The summary of it is

1. I purchased a domain via Cloudflare
2. I provisioned an Azure Front Door Service (Standard)
3. As part of the AFD provisioning, an endpoint got created with the default route and routing group which points to a storage account static hosting url. That AFD endpoint url looks like myapp-xxxxxcmdmd4.z01.azurefd.net. As expected, if navigate to it, it all works as expected
4. I created an origin cert using Cloudflare and uploaded it to the key vault (for both wildcard subdomain and domain, so *.mydomain.com & domain.com)
5. Added a CNAME (wildcard) to point to the endpoint
6. Created a custom wildcard domain, and linked it to the uploaded cert. Note - I used the "Non-Azure validated domain" and "All other DNS services" options.
7. I added a TXT DNS record to the domain so it could validated
8. The provisioning of the domain was successful, and the routing works. I can navigate to https://testing.mydomain.com and the app renders fine, however the SSL issue is still there.

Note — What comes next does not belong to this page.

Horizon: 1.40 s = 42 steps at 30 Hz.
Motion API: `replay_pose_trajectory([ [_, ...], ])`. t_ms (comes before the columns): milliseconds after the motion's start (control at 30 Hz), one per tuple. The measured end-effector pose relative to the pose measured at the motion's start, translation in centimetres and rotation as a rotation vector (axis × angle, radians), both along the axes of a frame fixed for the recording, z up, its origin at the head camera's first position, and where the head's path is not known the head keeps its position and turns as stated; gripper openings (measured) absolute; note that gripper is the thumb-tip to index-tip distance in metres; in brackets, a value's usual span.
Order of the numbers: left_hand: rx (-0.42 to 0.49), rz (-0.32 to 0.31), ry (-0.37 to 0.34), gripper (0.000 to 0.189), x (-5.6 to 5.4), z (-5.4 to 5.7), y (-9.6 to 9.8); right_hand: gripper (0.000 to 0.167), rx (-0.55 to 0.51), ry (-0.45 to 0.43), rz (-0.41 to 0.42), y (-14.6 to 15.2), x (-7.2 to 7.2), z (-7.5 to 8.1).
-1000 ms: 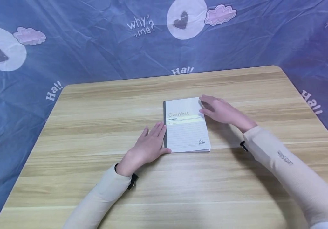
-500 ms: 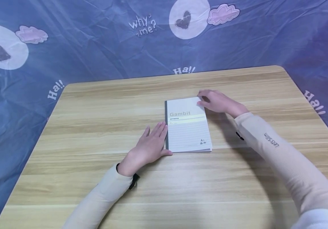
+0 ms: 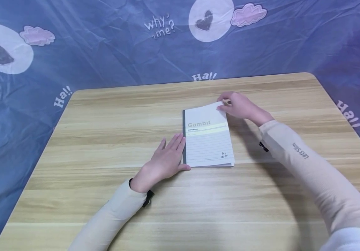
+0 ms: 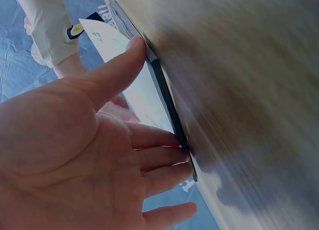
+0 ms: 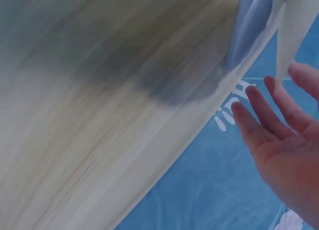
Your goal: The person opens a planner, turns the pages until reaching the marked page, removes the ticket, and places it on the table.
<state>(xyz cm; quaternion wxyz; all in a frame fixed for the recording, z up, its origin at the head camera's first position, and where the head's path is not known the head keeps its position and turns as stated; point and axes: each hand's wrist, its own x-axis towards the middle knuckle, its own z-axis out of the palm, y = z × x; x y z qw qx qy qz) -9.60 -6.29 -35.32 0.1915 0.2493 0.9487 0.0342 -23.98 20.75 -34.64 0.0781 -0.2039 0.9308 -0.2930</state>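
From my distant seat, I see a white notebook (image 3: 207,143) lying near the middle of the wood-grained bench (image 3: 104,139), its dark spine (image 4: 167,98) to the left. I have the left hand (image 3: 164,160) flat against that spine, fingers straight, gripping nothing, thumb at the nearer corner. The right hand (image 3: 241,105) is at the far right corner, where thumb and fingertip pinch the cover (image 5: 293,35), lifted clear of what lies beneath. Pale sleeves (image 3: 305,170) cover both arms. Blue printed cloth (image 3: 104,42) hangs behind.

The notebook (image 3: 208,141) is paper, the table (image 3: 114,129) wood-grained, the backdrop (image 3: 111,52) creased cloth.
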Motion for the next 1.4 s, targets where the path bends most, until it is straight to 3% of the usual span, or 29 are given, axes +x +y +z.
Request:
replay_pose_trajectory([
  [200, 0.040, 0.005, -0.011, 0.094, -0.2, -0.1, 0.0, 0.023, -0.186, -0.053, -0.118, -0.4, -0.2, 0.5],
  [400, 0.223, 0.034, 0.025, 0.093, -0.5, 0.5, 0.1, 0.038, -0.467, -0.282, -0.202, -0.9, 0.4, 1.6],
  [533, 0.400, 0.086, 0.059, 0.087, -1.0, 1.6, 0.2, 0.046, -0.695, -0.379, -0.183, -1.7, 1.0, 2.2],
  [633, 0.524, 0.148, 0.041, 0.078, -1.3, 2.9, 0.1, 0.048, -0.788, -0.401, -0.114, -2.5, 1.8, 2.6],
  [867, 0.684, 0.240, 0.018, 0.071, -1.7, 5.3, -0.5, 0.047, -0.700, -0.396, 0.115, -4.7, 4.0, 3.1],
  [1100, 0.647, 0.256, 0.077, 0.078, -1.6, 5.9, -2.1, 0.042, -0.610, -0.415, 0.244, -6.8, 5.5, 2.6],
  [1200, 0.596, 0.228, 0.115, 0.076, -1.5, 5.9, -3.4, 0.040, -0.523, -0.342, 0.264, -7.0, 5.8, 2.3],
  [1400, 0.433, 0.194, 0.224, 0.075, -0.9, 5.5, -5.8, 0.050, -0.173, -0.078, 0.301, -5.5, 6.3, 1.6],
])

Here's a couple of pics below. Any help would be greatly appreciated

Answer 1

If the certificate is giving insecure error try the below workarounds:

In Azure front door -> front door designer -> your custom domain,

You can get a manage certificate to issue to this address and enable custom domain HTTPS

In the certificate management type select Front door managed and save it takes some time to apply generate the cerfication process

When azure front door is presented we get HTTP access to the front door and you can do SSL offloading once the manage certificate configuration it will access the site in HTTPS with secure connection

You need to take a TLS/SSL certificate in order to enable the HTTPS protocol for securely delivering content on a Front Door custom domain. You have the option to use a certificate that Azure Front Door manages or your own certificate.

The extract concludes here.